** WHAT THE TASK REQUIRES **
Beginning with the opening line, set down each line of the material below exactly, stopping once the line with "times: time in" is done.

** DATA RECORDS **
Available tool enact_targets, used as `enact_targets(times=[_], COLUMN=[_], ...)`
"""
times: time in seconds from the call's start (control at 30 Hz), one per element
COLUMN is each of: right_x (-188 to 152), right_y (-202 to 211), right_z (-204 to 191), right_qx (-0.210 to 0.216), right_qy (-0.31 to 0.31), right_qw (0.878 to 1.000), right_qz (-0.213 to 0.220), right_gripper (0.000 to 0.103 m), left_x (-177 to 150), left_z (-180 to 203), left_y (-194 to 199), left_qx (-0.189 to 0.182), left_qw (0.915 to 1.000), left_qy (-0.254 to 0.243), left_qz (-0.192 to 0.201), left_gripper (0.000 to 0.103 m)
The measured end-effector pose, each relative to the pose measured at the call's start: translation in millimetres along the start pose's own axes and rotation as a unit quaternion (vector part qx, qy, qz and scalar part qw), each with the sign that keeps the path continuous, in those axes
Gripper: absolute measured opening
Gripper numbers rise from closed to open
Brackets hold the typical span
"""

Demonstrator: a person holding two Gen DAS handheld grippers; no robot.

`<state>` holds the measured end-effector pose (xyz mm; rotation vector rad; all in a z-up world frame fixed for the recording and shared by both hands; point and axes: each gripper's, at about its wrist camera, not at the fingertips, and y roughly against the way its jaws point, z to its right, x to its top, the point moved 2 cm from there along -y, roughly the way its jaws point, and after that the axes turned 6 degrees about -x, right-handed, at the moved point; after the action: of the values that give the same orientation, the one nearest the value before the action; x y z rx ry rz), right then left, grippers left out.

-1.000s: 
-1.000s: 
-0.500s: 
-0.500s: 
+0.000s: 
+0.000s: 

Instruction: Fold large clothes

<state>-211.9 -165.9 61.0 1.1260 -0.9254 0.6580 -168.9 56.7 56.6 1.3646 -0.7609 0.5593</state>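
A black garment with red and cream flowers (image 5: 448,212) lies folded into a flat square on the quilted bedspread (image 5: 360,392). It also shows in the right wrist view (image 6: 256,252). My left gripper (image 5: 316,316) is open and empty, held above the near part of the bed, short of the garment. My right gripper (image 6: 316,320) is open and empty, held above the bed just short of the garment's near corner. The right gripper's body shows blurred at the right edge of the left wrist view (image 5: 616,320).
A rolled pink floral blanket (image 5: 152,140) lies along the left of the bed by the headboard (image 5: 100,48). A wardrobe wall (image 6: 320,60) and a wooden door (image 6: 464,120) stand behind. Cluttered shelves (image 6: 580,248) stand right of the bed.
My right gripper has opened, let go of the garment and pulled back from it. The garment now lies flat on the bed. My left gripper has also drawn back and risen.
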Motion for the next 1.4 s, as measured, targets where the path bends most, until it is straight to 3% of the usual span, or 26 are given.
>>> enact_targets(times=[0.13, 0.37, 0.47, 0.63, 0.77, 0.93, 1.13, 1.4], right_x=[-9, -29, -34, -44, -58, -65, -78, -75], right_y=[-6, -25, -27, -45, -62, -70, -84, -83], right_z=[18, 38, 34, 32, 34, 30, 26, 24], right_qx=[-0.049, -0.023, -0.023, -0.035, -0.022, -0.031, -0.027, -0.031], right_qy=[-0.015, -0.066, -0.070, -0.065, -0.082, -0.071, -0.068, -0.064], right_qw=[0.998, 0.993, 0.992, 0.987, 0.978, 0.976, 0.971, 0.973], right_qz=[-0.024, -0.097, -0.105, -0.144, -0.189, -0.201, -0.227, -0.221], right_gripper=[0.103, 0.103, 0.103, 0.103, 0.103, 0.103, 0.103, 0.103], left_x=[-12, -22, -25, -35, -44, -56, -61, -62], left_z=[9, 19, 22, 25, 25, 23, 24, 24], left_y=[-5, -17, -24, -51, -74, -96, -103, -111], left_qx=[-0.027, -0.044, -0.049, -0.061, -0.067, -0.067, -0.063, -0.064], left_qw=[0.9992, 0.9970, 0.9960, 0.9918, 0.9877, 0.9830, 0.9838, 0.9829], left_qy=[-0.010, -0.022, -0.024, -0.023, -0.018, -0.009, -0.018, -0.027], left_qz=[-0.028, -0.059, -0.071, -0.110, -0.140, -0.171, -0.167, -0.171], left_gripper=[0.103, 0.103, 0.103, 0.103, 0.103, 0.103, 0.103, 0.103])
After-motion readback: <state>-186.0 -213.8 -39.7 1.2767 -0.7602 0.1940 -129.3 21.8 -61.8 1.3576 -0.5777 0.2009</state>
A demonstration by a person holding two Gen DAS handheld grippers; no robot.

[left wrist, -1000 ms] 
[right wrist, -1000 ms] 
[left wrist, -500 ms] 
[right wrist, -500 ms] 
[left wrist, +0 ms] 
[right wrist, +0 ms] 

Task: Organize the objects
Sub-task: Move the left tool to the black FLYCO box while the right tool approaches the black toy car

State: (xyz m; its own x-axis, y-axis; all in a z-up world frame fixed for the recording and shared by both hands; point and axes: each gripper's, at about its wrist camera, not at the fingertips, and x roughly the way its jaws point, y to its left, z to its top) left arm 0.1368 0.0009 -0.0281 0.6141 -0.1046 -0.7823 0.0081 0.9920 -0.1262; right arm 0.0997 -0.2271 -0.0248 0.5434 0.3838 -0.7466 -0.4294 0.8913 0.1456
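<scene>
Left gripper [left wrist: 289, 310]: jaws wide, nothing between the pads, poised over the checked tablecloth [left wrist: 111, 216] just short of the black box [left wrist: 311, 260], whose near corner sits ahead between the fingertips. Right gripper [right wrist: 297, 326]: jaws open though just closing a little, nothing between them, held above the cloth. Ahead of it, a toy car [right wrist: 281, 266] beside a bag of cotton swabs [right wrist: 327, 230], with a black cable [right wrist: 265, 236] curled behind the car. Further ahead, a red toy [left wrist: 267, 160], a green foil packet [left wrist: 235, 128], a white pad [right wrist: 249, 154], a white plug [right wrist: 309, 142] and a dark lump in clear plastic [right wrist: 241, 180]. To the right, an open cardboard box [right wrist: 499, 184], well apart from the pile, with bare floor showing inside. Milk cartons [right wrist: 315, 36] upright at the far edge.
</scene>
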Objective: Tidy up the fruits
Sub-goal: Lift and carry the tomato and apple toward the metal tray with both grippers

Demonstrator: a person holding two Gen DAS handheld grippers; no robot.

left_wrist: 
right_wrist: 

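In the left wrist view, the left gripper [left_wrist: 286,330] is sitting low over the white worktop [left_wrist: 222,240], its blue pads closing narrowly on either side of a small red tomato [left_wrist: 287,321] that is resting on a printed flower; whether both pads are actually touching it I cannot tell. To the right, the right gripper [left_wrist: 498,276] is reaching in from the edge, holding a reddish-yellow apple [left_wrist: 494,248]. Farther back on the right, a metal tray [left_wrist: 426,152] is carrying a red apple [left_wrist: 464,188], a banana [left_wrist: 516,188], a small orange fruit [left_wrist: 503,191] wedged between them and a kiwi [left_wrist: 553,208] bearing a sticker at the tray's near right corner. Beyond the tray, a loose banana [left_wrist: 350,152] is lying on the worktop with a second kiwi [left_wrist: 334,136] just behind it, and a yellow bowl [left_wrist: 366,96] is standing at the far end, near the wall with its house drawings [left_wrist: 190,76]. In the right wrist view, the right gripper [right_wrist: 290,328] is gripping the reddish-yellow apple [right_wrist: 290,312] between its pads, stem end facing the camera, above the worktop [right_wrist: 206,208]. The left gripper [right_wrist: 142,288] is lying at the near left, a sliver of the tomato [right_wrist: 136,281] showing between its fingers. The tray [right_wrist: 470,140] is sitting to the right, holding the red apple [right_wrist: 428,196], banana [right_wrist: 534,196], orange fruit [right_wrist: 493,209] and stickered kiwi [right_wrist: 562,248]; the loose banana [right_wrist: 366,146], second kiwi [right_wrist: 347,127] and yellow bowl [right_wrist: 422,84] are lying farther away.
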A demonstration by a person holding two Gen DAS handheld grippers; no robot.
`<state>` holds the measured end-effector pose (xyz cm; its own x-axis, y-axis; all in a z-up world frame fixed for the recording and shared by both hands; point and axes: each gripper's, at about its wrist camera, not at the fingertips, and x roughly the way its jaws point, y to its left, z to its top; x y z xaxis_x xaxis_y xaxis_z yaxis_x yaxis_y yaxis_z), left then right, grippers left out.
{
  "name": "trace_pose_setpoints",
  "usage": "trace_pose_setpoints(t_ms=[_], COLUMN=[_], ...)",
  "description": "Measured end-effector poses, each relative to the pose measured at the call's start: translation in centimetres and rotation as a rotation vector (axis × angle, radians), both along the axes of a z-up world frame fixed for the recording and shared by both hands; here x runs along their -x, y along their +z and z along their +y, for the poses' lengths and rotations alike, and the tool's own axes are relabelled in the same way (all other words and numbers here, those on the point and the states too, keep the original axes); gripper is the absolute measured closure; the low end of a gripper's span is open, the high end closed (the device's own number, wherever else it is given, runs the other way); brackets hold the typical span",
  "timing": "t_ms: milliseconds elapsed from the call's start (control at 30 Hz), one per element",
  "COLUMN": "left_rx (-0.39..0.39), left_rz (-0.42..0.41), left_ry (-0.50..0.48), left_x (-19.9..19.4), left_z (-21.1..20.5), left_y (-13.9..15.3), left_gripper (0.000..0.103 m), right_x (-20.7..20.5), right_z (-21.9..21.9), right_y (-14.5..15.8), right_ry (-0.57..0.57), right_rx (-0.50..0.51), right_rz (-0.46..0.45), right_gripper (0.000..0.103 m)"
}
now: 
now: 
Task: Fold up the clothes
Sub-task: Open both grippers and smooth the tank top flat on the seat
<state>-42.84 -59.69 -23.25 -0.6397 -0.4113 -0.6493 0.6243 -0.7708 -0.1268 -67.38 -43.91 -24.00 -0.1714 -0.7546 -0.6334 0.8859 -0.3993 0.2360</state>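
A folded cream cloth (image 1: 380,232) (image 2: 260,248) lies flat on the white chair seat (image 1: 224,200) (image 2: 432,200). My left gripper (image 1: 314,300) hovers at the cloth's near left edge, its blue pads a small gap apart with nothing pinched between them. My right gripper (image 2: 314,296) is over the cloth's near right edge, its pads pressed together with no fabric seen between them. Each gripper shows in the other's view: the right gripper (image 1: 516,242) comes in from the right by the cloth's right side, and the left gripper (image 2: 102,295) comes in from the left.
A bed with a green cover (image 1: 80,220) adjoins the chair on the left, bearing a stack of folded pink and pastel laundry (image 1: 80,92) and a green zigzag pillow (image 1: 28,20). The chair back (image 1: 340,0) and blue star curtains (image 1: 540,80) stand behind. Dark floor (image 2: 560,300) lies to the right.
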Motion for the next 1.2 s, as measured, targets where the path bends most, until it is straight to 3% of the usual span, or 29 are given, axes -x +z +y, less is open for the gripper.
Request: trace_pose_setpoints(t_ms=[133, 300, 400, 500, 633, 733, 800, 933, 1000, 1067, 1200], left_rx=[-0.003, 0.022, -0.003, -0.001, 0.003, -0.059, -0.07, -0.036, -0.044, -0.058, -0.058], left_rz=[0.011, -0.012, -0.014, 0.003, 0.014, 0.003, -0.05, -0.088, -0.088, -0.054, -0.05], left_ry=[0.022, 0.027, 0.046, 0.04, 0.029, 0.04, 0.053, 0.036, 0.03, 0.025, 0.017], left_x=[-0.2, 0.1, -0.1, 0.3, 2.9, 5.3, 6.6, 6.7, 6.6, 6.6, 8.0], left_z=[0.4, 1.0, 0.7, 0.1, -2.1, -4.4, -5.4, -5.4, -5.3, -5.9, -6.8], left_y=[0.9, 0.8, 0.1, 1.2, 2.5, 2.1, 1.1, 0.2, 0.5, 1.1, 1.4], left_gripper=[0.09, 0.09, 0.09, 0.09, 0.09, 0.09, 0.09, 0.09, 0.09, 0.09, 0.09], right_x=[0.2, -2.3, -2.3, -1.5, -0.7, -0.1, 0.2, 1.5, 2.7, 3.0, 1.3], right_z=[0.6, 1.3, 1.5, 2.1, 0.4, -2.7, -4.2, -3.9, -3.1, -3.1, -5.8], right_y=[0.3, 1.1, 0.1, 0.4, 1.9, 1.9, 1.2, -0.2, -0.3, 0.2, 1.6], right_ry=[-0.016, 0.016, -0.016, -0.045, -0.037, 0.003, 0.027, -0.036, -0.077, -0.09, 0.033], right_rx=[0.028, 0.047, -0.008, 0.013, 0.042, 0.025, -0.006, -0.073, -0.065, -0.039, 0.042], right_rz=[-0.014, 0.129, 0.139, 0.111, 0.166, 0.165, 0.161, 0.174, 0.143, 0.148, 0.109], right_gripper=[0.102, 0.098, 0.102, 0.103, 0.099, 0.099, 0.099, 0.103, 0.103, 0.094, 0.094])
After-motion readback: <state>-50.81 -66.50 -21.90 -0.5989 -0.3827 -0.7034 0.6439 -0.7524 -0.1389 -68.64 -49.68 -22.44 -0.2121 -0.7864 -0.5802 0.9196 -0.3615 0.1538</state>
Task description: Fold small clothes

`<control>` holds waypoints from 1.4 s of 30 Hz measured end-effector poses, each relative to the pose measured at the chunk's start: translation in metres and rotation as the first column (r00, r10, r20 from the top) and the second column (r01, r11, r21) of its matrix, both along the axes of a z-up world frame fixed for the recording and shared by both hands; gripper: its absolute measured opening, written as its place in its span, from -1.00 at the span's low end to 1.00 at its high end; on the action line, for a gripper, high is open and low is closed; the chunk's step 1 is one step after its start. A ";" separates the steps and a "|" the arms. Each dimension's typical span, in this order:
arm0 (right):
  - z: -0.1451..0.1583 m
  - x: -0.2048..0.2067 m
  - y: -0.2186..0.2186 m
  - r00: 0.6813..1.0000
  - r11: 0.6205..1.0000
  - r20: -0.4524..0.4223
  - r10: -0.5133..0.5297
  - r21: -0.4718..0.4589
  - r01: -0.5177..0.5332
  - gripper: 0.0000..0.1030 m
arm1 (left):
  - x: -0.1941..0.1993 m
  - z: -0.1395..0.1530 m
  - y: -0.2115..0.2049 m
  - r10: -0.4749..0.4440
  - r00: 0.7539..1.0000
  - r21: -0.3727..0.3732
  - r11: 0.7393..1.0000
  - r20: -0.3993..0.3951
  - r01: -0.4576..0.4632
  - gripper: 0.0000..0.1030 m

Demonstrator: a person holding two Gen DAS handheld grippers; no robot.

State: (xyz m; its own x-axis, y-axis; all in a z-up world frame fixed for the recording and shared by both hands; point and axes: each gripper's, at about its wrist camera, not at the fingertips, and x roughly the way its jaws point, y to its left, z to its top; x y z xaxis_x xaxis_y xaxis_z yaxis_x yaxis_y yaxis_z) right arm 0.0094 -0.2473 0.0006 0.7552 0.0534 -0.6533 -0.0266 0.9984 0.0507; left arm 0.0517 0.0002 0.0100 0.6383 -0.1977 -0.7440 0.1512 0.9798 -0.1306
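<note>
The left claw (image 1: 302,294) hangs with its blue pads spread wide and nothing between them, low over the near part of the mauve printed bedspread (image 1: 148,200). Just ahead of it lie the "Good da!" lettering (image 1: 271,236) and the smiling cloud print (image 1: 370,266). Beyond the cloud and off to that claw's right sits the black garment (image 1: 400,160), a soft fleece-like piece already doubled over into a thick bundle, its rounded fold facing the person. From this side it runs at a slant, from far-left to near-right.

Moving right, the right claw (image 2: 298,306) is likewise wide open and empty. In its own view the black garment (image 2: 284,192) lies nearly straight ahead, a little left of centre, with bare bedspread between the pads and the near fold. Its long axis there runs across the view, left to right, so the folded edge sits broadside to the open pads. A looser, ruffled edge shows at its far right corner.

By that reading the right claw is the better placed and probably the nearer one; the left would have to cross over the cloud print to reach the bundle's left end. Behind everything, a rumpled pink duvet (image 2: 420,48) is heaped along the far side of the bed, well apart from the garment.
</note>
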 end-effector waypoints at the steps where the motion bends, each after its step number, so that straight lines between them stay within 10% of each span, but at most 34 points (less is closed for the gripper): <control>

** RESPONSE TO THIS EXERCISE **
Available tool enact_targets, used as `enact_targets(times=[_], COLUMN=[_], ...)`
"""
times: time in seconds from the call's start (control at 30 Hz), one per element

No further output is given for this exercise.